TASK TO CARRY OUT :: Look through the listing below, find every line with the string "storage", and copy it.

⟨

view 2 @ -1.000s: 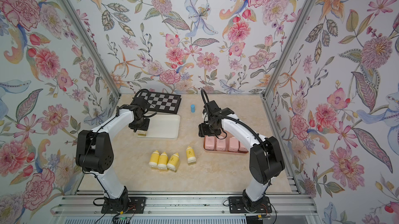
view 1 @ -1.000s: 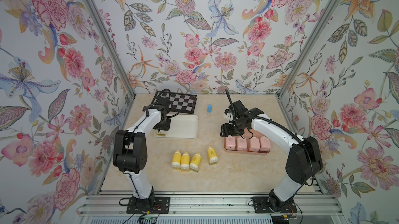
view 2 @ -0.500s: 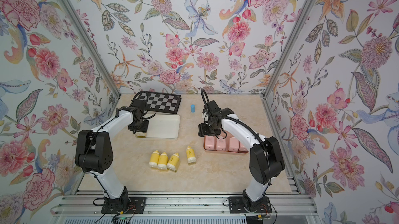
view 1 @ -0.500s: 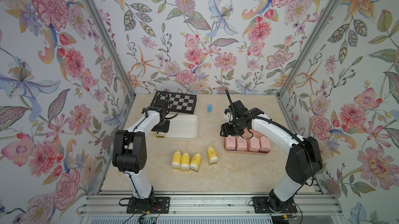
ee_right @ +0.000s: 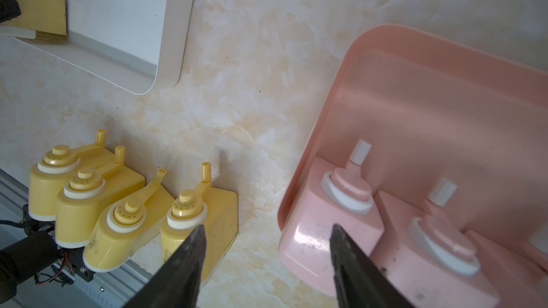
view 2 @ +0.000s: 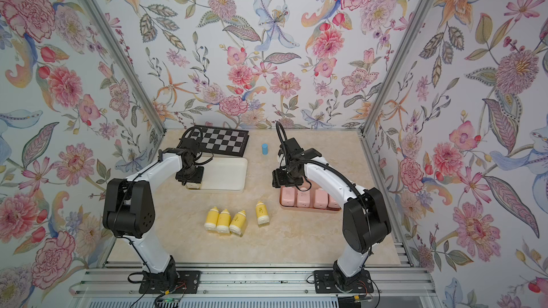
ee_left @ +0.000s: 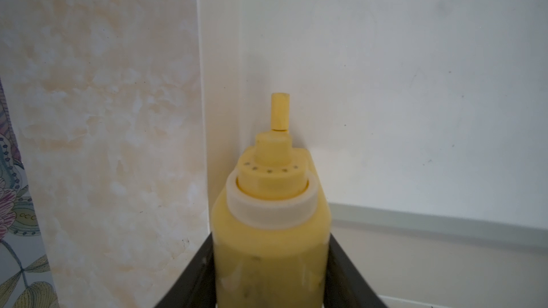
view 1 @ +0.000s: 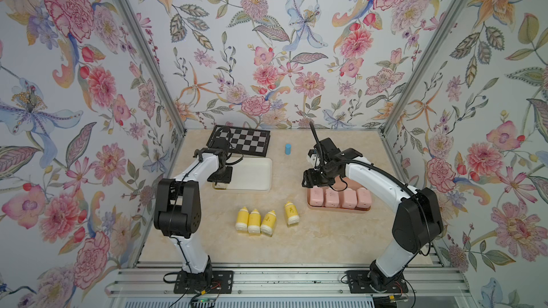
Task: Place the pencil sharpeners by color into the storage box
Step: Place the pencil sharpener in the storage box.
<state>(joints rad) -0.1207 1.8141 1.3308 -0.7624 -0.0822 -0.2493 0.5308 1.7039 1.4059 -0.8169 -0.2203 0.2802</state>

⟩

RESPONSE ::
Task: Place the pencil sharpeners by color into the storage box
Step: Place the pencil sharpener in the storage box.

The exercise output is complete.